## REQUIRED WORK
From the first entry to the last, copy each one exactly.

## DATA SHOWN
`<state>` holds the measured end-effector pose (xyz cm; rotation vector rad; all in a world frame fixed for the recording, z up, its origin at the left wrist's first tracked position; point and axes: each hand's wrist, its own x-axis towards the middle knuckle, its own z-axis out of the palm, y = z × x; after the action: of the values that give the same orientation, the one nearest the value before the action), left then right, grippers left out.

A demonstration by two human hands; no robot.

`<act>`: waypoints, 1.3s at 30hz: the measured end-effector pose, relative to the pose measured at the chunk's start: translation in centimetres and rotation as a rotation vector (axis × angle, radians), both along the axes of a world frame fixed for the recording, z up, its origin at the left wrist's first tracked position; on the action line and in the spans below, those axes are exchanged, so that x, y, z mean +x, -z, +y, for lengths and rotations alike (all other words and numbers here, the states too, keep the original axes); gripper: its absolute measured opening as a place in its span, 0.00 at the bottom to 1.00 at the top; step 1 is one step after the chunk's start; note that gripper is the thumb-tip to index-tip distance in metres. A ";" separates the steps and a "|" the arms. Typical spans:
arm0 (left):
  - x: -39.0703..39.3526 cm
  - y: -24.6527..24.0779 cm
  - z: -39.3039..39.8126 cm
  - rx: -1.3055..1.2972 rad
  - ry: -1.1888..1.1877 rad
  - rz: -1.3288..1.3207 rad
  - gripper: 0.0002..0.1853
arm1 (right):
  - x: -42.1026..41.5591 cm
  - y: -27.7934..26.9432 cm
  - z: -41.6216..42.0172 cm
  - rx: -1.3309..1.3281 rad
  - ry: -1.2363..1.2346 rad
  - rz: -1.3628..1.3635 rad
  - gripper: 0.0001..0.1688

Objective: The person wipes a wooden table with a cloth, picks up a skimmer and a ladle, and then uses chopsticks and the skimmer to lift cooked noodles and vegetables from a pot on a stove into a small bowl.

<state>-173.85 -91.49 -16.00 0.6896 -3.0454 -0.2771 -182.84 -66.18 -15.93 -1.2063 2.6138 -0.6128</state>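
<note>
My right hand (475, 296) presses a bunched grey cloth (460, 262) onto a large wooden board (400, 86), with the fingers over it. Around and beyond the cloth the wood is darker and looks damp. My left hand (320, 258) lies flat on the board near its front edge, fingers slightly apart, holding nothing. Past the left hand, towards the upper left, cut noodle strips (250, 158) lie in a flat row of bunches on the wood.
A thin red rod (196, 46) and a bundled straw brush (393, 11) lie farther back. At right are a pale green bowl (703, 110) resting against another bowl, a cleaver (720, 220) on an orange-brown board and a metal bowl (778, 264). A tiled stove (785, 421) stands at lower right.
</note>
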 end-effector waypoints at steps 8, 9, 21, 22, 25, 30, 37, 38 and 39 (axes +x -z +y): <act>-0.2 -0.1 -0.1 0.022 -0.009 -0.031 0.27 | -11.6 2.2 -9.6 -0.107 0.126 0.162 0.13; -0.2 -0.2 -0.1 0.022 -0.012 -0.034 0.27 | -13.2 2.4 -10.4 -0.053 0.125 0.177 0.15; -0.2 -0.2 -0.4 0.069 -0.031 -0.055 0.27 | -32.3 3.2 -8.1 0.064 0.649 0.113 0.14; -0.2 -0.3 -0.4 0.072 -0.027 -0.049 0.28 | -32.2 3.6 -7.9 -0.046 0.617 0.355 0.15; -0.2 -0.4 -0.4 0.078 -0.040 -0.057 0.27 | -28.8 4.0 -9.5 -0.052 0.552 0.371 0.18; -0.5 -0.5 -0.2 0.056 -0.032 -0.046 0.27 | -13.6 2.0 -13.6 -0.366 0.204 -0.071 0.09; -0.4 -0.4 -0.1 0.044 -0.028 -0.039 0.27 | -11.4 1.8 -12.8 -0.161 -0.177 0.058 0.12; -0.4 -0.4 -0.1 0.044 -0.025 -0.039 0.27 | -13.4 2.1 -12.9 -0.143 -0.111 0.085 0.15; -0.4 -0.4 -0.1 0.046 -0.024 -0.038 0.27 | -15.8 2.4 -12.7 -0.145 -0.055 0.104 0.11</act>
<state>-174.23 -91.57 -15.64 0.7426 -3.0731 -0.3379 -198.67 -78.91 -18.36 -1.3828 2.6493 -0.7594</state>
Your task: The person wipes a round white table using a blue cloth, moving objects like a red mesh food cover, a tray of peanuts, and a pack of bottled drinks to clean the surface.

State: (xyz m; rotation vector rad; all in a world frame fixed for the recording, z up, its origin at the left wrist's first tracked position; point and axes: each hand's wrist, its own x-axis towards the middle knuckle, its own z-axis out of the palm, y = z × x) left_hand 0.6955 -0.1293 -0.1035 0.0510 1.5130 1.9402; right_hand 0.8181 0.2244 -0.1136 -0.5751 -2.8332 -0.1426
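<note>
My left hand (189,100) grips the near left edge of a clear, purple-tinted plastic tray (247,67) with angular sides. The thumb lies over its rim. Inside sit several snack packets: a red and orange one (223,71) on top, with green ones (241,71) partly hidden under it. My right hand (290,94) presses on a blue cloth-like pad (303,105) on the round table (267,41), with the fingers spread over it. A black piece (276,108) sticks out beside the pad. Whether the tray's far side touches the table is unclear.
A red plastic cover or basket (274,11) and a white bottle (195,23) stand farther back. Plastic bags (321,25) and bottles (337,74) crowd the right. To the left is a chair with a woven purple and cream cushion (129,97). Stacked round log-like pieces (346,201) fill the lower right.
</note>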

## THE ANSWER
`<state>` holds the measured end-effector pose (xyz cm; rotation vector rad; all in a world frame fixed for the recording, z up, its origin at the left wrist's first tracked position; point and axes: each hand's wrist, its own x-axis towards the middle knuckle, its own z-axis out of the palm, y = z × x; after the action: of the values that give the same orientation, the one nearest the value before the action), left then right, grippers left out.

A demonstration by two human hands; no robot.

`<act>`: waypoints, 1.3s at 30hz: the measured end-effector pose, relative to the pose measured at the chunk's start: translation in centimetres and rotation as a rotation vector (axis × angle, radians), both along the axes of a world frame fixed for the recording, z up, its origin at the left wrist's first tracked position; on the action line and in the spans below, those axes are exchanged, so that x, y, z mean +x, -z, +y, for lengths and rotations alike (all other words and numbers here, the states too, keep the original axes); gripper: its absolute measured opening as a place in its span, 0.00 at the bottom to 1.00 at the top; step 1 is one step after the chunk's start; note that gripper is the thumb-tip to index-tip distance in metres. A ";" separates the steps and a "|" the arms. Typical spans:
arm0 (left):
  - x: -39.0703..39.3526 cm
  - y: -24.6527..24.0779 cm
  - z: -39.3039..39.8126 cm
  - rx: -1.3055..1.2972 rad
  - ry: -1.1888..1.1877 rad
  - rz: -1.3288..1.3207 rad
  - gripper: 0.0002..0.1853
arm1 (right):
  - x: -42.1026..41.5591 cm
  - y: -27.7934..26.9432 cm
  - z: -41.6216..42.0172 cm
  - rx: -1.3309..1.3281 rad
  - ry: -1.2363..1.2346 rad
  - rz: -1.3628..1.3635 rad
  - gripper: 0.0001..0.1688

Objective: The person wipes a wooden table with a cloth, picks up a skimmer and a ladle, and then uses chopsticks and the skimmer to lift cooked noodles and vegetables from a pot on a stove into a small bowl.

<state>-173.85 -91.49 -16.00 0.6896 -3.0454 -0.2771 -182.84 -66.18 -15.93 -1.2063 2.6138 -0.6128</state>
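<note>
My right hand (475, 296) presses a bunched grey cloth (460, 262) onto a large wooden board (400, 86), with the fingers over it. Around and beyond the cloth the wood is darker and looks damp. My left hand (320, 258) lies flat on the board near its front edge, fingers slightly apart, holding nothing. Past the left hand, towards the upper left, cut noodle strips (250, 158) lie in a flat row of bunches on the wood.
A thin red rod (196, 46) and a bundled straw brush (393, 11) lie farther back. At right are a pale green bowl (703, 110) resting against another bowl, a cleaver (720, 220) on an orange-brown board and a metal bowl (778, 264). A tiled stove (785, 421) stands at lower right.
</note>
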 end-effector waypoints at steps 8, 9, 21, 22, 25, 30, 37, 38 and 39 (axes +x -z +y): <act>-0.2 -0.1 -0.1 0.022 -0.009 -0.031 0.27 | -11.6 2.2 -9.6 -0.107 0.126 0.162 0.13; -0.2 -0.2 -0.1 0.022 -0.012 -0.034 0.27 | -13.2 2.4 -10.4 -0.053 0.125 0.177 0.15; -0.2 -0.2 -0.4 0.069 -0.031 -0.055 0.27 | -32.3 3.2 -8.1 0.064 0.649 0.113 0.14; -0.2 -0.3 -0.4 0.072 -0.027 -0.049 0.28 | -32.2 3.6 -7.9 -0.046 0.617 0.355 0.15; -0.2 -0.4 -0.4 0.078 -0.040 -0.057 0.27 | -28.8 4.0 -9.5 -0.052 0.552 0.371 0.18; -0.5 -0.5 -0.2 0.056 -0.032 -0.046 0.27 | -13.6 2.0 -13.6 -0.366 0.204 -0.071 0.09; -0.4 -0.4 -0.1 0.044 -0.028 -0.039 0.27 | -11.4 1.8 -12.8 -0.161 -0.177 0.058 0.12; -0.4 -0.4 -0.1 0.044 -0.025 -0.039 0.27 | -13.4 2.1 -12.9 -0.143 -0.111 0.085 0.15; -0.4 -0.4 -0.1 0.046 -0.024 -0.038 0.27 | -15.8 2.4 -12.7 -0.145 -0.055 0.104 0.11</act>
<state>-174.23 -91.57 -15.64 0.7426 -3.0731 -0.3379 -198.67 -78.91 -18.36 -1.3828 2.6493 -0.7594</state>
Your task: The person wipes a round white table using a blue cloth, moving objects like a red mesh food cover, a tray of peanuts, and a pack of bottled drinks to clean the surface.

State: (xyz m; rotation vector rad; all in a world frame fixed for the recording, z up, its origin at the left wrist's first tracked position; point and axes: each hand's wrist, its own x-axis towards the middle knuckle, its own z-axis out of the palm, y = z × x) left_hand 0.6955 -0.1293 -0.1035 0.0510 1.5130 1.9402; right_hand 0.8181 0.2244 -0.1136 -0.5751 -2.8332 -0.1426
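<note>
My left hand (189,100) grips the near left edge of a clear, purple-tinted plastic tray (247,67) with angular sides. The thumb lies over its rim. Inside sit several snack packets: a red and orange one (223,71) on top, with green ones (241,71) partly hidden under it. My right hand (290,94) presses on a blue cloth-like pad (303,105) on the round table (267,41), with the fingers spread over it. A black piece (276,108) sticks out beside the pad. Whether the tray's far side touches the table is unclear.
A red plastic cover or basket (274,11) and a white bottle (195,23) stand farther back. Plastic bags (321,25) and bottles (337,74) crowd the right. To the left is a chair with a woven purple and cream cushion (129,97). Stacked round log-like pieces (346,201) fill the lower right.
</note>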

The exercise requires nothing else.